Diferentemente de Nicholas, Emilly não treinou para caçar Mephistos, mas sim para identificá-los, compreender suas estruturas e encontrar falhas em seus padrões comportamentais. Mas este era especial. A lógica não se aplicava. O ciclo não era previsível. Fome ou raiva não existiam. Restava apenas o jogo.
“Essa brincadeira de criança não é nada bom.”
A criatura brincava. Emilly sabia, do fundo de sua mente treinada e disciplinada, que a brincadeira era a essência mais pura da crueldade.
Ela virou no corredor seguinte. À esquerda, uma porta com um letreiro parcialmente carbonizado: SALA DE SOM – RESTRITO. Um refúgio possível, mas ainda não. Ainda não. Ela precisava de algo mais que um esconderijo. Precisava de tempo. E tempo, ali, custava mais que ouro.
Atrás dela, um movimento. Não um som, mas uma sutil alteração no ar, como uma mudança de pressão.

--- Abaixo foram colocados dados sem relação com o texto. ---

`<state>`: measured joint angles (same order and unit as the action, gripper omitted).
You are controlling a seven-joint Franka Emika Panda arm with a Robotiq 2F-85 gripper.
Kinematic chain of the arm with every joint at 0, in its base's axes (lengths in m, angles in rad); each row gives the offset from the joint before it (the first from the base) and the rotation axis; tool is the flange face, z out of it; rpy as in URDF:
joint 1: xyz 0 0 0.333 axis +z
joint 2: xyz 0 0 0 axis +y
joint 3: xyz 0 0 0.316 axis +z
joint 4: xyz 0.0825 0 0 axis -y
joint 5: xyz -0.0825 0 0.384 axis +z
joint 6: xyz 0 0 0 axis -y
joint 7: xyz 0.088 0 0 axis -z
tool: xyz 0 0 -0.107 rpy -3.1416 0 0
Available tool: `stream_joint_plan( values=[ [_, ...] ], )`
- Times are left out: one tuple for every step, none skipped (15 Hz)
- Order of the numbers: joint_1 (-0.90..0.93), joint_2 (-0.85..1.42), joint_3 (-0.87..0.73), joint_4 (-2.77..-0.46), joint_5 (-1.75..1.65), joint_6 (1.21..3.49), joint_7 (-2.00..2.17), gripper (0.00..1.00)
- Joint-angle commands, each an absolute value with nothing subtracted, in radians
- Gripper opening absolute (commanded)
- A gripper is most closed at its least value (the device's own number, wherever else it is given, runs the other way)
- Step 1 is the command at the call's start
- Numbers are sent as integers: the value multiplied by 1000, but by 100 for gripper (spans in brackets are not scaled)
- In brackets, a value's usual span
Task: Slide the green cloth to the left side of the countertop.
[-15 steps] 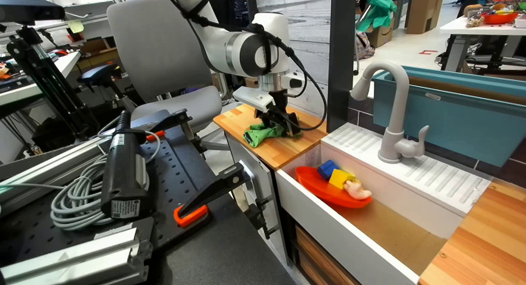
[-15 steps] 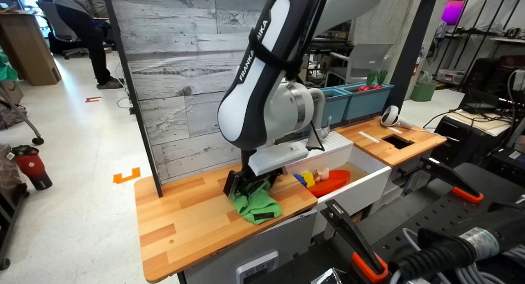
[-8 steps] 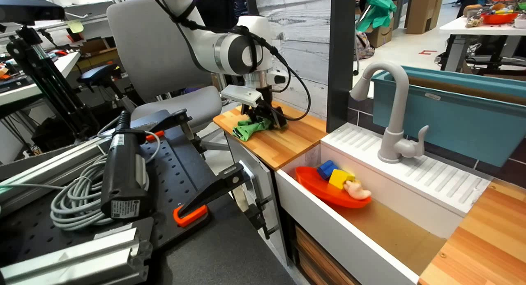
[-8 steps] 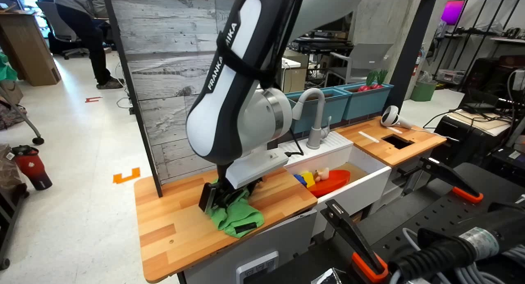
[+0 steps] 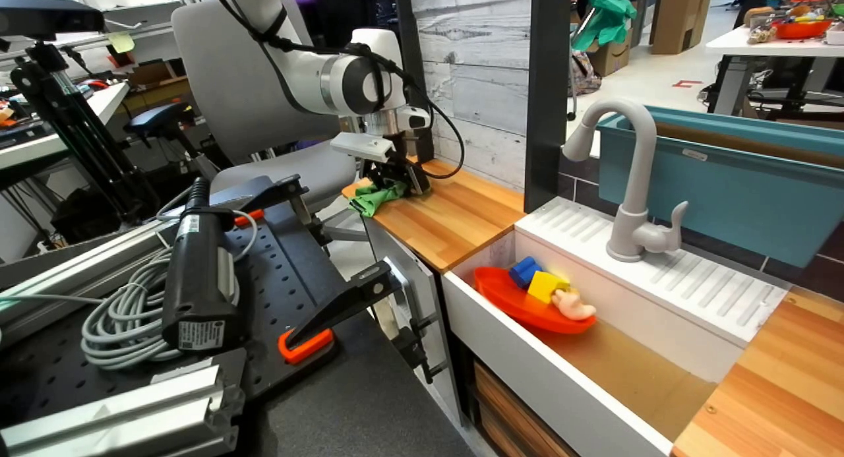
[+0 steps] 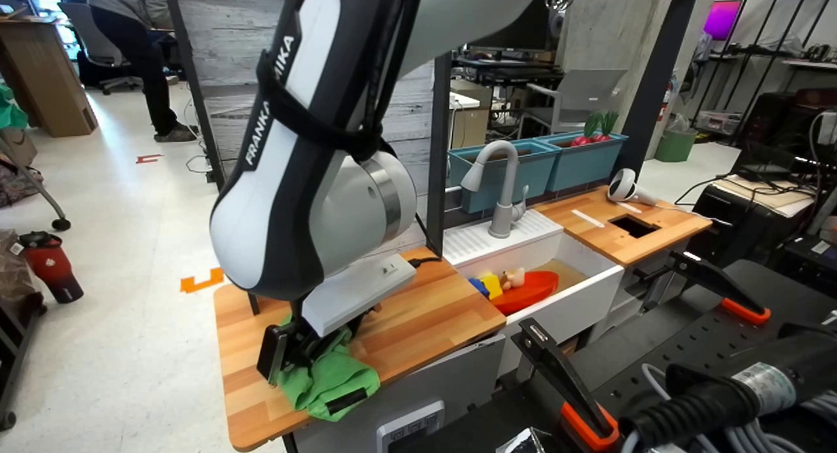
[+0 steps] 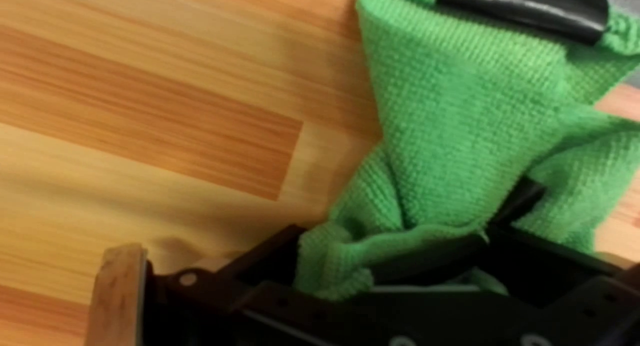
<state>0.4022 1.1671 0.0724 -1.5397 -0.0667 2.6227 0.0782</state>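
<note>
Gripper (image 7: 395, 236), one, black: set low over the wooden countertop (image 6: 418, 309), jaws closed on a gathered fold of green cloth (image 7: 460, 116), tips hidden in the bunching; the low carriage presumably lets the load slide rather than lift. Green cloth: soft, ribbed weave, crumpled, pleats converging on the grip; fabric shows on both sides of it, likely so the whole piece follows. A smooth, glossy black strip (image 7: 525, 6) marks the front end, lapping over the countertop's front edge, where it might droop or catch. Location: near the countertop end away from the sink (image 6: 569, 316), a position that seems to answer the task nearly or wholly. Countertop: pale and reddish strips, rounded corner. Sink: white, straight-walled, well apart from the cloth, with a red boat-shaped dish (image 5: 521, 312), yellow block (image 5: 546, 287) and blue block (image 5: 525, 271), apparently stowed clear of the route. Beyond: grey faucet (image 5: 636, 173), curved neck
</note>
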Motion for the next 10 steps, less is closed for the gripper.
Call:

O instinto gritava, e ela obedeceu sem hesitar, derrapando no chão no momento em que algo alongado e negro passou a centímetros de sua cabeça. Ouviu o som que fazia ao se mover: uma espécie de assobio só possível de ser ouvido de perto, seguido de um estalo, como brinquedos de madeira sendo girados depressa demais.
Emilly se levantou, mas a dor na perna esquerda denunciava o preço das horas passadas fugindo. O músculo queimava. O cérebro processava a dor como um alerta menor, priorizando as variáveis críticas: saída próxima, ameaça em flanco direito, possibilidade de intercepção em oito segundos.
O vulto passou por ela outra vez, deslizando pela parede como se fosse tinta despejada sem gravidade. A cabeça do Mephisto virou-se 180 graus no eixo horizontal, até que os olhos brancos e excessivos encontraram os dela. Eram três. E todos sorriam. Não apenas a boca, mas os olhos.
— Você não pode ganhar de mim se não seguir as regras! — cantou a voz, com um entusiasmo genuíno e cruel.
Com os olhos fixos nele, Emilly sentiu a rigidez na mandíbula e o suor queimante descendo pelo pescoço. Pensou rápido. Regras. Dois momentos diferentes e ele havia mencionado regras. Criaturas como ele não falavam sem motivo. Principalmente quando se tratava de uma brincadeira. E era isso que ele queria que fosse: uma brincadeira. Para ela, não podia ser.
— Quem definiu essas regras? — perguntou. Precisava ganhar tempo, manter a criatura ocupada em algo que não fosse arrancar-lhe a espinha pelas costas. — Você? Ou foi Ruth?
O nome caiu no ambiente como uma pedra em um lago parado. Pequeno som, ondas longas.
Os olhos sorridentes do Mephisto se arregalaram ainda mais, algo próximo de surpresa. Mas então ele riu. Uma risada seca, que ricocheteava nos azulejos descascados das paredes.
— Ahhh… você conhece o nosso pastor! — disse, os braços abrindo-se com a teatralidade de um apresentador de circo. — Ruth… Ruth… Ruth… ele é um bom contador de histórias, não é?
A cabeça do Mephisto inclinou-se para um lado, com o estalo repugnante de ossos que não deveriam se mover daquela forma.
— Mas ele não escreveu a nossa história toda. Não. Nós escrevemos o final… com o sangue deles.
Ele se aproximou, esticando a mão fina e longa como galhos de árvore em direção à parede ao lado da cabeça dela. Os dedos afundaram levemente no concreto, como se fosse argila mole.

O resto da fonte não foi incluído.